Waitati footbridge will be repaired this month

New barriers have gone up to prevent pedestrian access to this flood-damaged Waitati footbridge,...
New barriers have gone up to prevent pedestrian access to this flood-damaged Waitati footbridge, with repair work due to start next week. Photo: Stephen Jaquiery
The long-running saga of a flood-damaged Waitati bridge is nearly over, and the bridge will be repaired this month.

Dunedin City Council transport projects team leader Gareth Evans said  the project was scheduled to be done between next Monday  and January 26.

The suspension pedestrian bridge itself could be retained, but some parts, particularly transoms and metal hangers, would have to be replaced, he  said. It was aimed to undertake a fuller investigation and to complete the work within a fortnight, unless "something unforeseen" emerged, requiring further work, he said.

The bridge was damaged after being hit by debris-strewn floodwaters in July last year, and several Waitati residents told the Otago Daily Times early this month they were frustrated about delays in repairing the suspension pedestrian bridge.

Blueskin community librarian Louise Booth said it was "great" that the bridge would be repaired.

"It’s really all we’ve asked for, and when it was going to be fixed," she said.

She had received many inquiries about the bridge from library users, and some had earlier wanted better communication about what was happening.

The bridge, over the Waitati River, provides a convenient link for residents living on the river’s north side with the Waitati School, on the south side.

The structure, at the end of Erne St, also provides access to the recently-opened Orokonui Lagoon Track, but has been closed since being damaged in July.

Some residents have continued to cross the bridge, and boards have at least twice been nailed in place across both bridge entries, accompanied by warning signs, to prevent people from crossing.

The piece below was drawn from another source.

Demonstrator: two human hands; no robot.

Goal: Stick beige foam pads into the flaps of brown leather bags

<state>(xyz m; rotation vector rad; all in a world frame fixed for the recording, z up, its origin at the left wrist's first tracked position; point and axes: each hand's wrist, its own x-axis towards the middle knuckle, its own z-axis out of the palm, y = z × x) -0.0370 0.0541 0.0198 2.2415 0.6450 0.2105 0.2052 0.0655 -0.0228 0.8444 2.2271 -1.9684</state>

But someone has removed the boards at least twice.

Further barriers have now been placed at the bridge, with notices advising  bridge repairs were about to be undertaken.

Mr Evans warned that any further interference with warning signs and barriers at the bridge’s entries would be a "real shame" and risked "putting the public at risk".

This included  any visitors who might use the bridge without realising it was potentially unsafe.

There could be "a busload of 20 people" who walked across at the same time, he warned.

The bridge had been checked and closed immediately after the July flood.

"We couldn’t guarantee it was 100% safe," he said.

Mr Evans acknowledged that concerns had been voiced in the community over the bridge being closed, but said the council had been working through an extensive $12 million  list of repairs, including  several bridges, in the aftermath of the floods.